Once when I was in Amsterdam, staying at the Grand Canal Hotel, I caught a girl giving a guy a blowjob in the sauna. I closed the door and pretended nothing had happened and started to swim my 50 lengths. When the sauna door opened, this girl in leopard-print bikini bottoms, who looked like a cross between Kate Moss and Liz Hurley, jumped into the pool and douched herself. I went totally apeshit. As I screamed at her, Mr Blowjob put his face around the door, and asked what the problem was. Putting hygiene aside, the problem was that I felt old and frumpy.

The joke's on you

Last Friday I went to see The Kumars At Number 42. (It's not really a house, it's a TV studio). Sanjeev is really bright and shagging his grandma, who isn't old at all.

No, seriously, I did get slightly confused. For all my wild behaviour, I am an extremely polite guest when visiting people's homes, and I get slightly shy. Which isn't so good if you're doing a TV interview.

It's quite weird being an artist and doing something like that. But what's even stranger is that somehow, being an artist, the world denies you the possibility of having a sense of humour. Anybody that knows me will know that I like to spend at least 80 per cent of my time laughing. And I like to be extremely puerile. For example, Joe, who lives in my cottage, will tell you that every time he comes into the house, he risks a near heart attack. I like to hide behind a door and jump out on him.

Close encounter

Anyway, back to really large penises. Even if he's got one, a man who doesn't make me laugh doesn't stand a chance. I recently had a penis encounter. As someone went to greet me, I felt a semi-erect penis bounce against my thigh. Though completely unintentional, it did put a smile on my face.

Celebrity celibacy

Being celibate for nearly two years does make you view the world in a very different way. This is why I called my exhibition "When I Think About Sex". The full title of the show is "When I Think About Sex I Think About Men, Women, Dogs, Lions, Groups (And I Love You All)".

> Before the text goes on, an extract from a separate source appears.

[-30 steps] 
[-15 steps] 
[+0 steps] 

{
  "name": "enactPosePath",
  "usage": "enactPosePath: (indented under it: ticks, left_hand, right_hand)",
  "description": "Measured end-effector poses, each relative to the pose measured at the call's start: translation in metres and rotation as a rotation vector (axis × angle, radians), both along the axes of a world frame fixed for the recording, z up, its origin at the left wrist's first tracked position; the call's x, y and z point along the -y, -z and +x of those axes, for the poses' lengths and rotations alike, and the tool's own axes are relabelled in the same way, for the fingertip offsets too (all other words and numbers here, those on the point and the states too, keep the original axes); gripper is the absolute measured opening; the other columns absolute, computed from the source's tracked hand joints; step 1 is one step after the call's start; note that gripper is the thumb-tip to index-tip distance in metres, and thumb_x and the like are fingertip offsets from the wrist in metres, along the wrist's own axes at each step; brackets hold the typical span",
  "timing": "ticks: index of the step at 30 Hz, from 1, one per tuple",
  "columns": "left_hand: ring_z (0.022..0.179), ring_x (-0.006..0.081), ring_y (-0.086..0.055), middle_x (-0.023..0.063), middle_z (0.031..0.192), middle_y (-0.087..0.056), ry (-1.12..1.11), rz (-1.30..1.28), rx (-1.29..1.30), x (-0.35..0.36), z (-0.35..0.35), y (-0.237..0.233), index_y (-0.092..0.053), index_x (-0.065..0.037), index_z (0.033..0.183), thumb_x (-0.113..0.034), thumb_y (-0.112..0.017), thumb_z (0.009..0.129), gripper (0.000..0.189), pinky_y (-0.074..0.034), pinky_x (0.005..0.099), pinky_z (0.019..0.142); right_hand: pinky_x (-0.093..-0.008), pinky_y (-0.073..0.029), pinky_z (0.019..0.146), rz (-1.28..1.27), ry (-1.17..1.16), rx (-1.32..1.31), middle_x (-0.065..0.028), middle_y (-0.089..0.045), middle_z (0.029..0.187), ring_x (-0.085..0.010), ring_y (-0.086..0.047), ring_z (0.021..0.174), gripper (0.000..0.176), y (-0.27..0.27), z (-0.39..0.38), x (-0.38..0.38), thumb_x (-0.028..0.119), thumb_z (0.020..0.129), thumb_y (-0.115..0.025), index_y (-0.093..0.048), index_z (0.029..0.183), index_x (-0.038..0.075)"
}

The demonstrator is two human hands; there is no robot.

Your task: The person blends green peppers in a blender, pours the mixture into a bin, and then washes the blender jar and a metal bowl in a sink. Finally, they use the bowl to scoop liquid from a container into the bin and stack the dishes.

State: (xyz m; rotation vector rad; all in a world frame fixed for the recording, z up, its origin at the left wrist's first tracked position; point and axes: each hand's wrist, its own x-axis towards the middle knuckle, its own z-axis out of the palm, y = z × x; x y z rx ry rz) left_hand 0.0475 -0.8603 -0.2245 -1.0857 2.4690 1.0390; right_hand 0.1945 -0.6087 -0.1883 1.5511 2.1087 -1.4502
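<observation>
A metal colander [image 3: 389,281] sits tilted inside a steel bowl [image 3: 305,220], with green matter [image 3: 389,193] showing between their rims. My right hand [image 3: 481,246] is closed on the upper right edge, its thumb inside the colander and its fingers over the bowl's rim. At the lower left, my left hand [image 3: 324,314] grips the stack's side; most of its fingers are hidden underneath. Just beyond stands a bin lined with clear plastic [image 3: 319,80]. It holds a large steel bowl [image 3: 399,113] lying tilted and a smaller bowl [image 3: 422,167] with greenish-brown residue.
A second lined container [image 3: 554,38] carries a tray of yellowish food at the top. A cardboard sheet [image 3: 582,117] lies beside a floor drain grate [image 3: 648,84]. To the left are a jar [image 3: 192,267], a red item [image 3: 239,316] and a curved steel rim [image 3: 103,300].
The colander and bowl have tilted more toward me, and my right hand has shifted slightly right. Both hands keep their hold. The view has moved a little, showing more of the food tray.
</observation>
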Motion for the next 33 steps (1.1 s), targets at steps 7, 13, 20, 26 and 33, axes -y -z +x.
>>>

This doesn't mean that I've slept with a lion, it just means I've thought about it. I don't even masturbate, I just have ideas. I like my mind to go off into the strangest of places, and that's what leads to my creativity.

I realised this week how passionate I am about what I do. Making art is not a job, it's a way of life, a way of being. I have sacrificed things in my life for my art. But this week sees me happy, happy, happy. Big, big show, big, big party, belly dancers, shisha pipes and tom-tom drums. All my family and friends, me prancing around in my white suit, the super bride married to her art, celebrating her silver jubilee, 25 years of expressing my creative self.

It's important for me that the world sees what I do. It's the way that I communicate. It's a reflection of my soul, the same as my garden. Lucky girl.